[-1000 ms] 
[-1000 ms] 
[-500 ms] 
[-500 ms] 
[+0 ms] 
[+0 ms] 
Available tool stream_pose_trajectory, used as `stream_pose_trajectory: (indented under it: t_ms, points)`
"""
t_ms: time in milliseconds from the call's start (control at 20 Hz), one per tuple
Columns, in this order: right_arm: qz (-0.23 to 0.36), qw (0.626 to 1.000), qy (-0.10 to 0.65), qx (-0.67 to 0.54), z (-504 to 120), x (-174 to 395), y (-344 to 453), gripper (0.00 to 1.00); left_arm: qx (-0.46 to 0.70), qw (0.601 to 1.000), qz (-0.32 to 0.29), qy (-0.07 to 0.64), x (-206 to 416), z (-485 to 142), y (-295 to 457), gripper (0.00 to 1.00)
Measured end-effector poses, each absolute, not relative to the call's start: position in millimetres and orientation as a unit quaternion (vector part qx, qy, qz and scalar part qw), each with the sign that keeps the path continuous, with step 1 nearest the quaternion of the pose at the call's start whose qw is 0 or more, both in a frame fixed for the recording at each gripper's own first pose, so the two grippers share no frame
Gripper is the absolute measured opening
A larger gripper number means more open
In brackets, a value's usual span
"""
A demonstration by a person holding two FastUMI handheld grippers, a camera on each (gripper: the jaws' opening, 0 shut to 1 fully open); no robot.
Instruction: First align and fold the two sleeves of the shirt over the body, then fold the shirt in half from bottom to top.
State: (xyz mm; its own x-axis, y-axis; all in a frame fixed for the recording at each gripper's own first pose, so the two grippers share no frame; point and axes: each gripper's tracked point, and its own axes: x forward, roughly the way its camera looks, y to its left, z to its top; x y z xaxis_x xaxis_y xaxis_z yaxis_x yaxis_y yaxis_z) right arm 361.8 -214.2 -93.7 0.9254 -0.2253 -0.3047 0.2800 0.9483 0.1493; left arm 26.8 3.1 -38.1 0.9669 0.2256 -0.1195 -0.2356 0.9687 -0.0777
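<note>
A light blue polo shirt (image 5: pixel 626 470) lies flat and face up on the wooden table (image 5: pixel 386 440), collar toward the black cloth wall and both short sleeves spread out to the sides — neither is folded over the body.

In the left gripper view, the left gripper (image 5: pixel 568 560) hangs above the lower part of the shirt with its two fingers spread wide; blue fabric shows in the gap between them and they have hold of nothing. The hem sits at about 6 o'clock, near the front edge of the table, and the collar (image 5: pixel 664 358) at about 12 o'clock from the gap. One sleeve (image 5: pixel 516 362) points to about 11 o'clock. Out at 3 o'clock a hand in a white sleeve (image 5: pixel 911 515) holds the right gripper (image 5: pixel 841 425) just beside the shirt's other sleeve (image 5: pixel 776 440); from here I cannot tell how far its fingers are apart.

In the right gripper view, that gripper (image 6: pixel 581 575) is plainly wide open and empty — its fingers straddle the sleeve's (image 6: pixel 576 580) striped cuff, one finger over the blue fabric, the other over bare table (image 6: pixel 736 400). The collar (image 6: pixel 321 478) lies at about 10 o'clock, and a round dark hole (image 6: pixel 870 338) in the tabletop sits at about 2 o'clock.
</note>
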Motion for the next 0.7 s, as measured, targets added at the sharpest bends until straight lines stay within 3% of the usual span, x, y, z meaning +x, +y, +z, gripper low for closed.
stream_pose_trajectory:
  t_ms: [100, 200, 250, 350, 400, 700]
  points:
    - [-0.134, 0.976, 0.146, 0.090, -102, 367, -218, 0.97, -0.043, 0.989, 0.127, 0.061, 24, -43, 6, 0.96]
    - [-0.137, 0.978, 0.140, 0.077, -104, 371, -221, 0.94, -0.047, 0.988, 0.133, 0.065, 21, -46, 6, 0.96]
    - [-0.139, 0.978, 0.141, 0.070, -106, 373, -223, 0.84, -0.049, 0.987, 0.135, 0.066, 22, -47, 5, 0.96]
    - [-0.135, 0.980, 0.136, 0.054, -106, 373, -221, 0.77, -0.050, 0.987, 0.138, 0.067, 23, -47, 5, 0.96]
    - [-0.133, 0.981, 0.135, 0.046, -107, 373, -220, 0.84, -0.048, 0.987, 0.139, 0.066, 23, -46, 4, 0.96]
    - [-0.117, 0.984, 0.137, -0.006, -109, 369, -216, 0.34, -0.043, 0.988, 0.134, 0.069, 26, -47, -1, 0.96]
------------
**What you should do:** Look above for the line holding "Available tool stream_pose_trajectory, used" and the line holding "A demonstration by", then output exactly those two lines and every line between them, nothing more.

**Final answer:**
Available tool stream_pose_trajectory, used as `stream_pose_trajectory: (indented under it: t_ms, points)`
"""
t_ms: time in milliseconds from the call's start (control at 20 Hz), one per tuple
Columns, in this order: right_arm: qz (-0.23 to 0.36), qw (0.626 to 1.000), qy (-0.10 to 0.65), qx (-0.67 to 0.54), z (-504 to 120), x (-174 to 395), y (-344 to 453), gripper (0.00 to 1.00); left_arm: qx (-0.46 to 0.70), qw (0.601 to 1.000), qz (-0.32 to 0.29), qy (-0.07 to 0.64), x (-206 to 416), z (-485 to 142), y (-295 to 457), gripper (0.00 to 1.00)
Measured end-effector poses, each absolute, not relative to the call's start: position in millimetres and orientation as a unit quaternion (vector part qx, qy, qz and scalar part qw), each with the sign that keeps the path continuous, with step 1 nearest the quaternion of the pose at the call's start whose qw is 0 or more, both in a frame fixed for the recording at each gripper's own first pose, so the two grippers share no frame
Gripper is the absolute measured opening
A larger gripper number means more open
In brackets, a value's usual span
"""
A demonstration by a person holding two FastUMI handheld grippers, a camera on each (gripper: the jaws' opening, 0 shut to 1 fully open); no robot.

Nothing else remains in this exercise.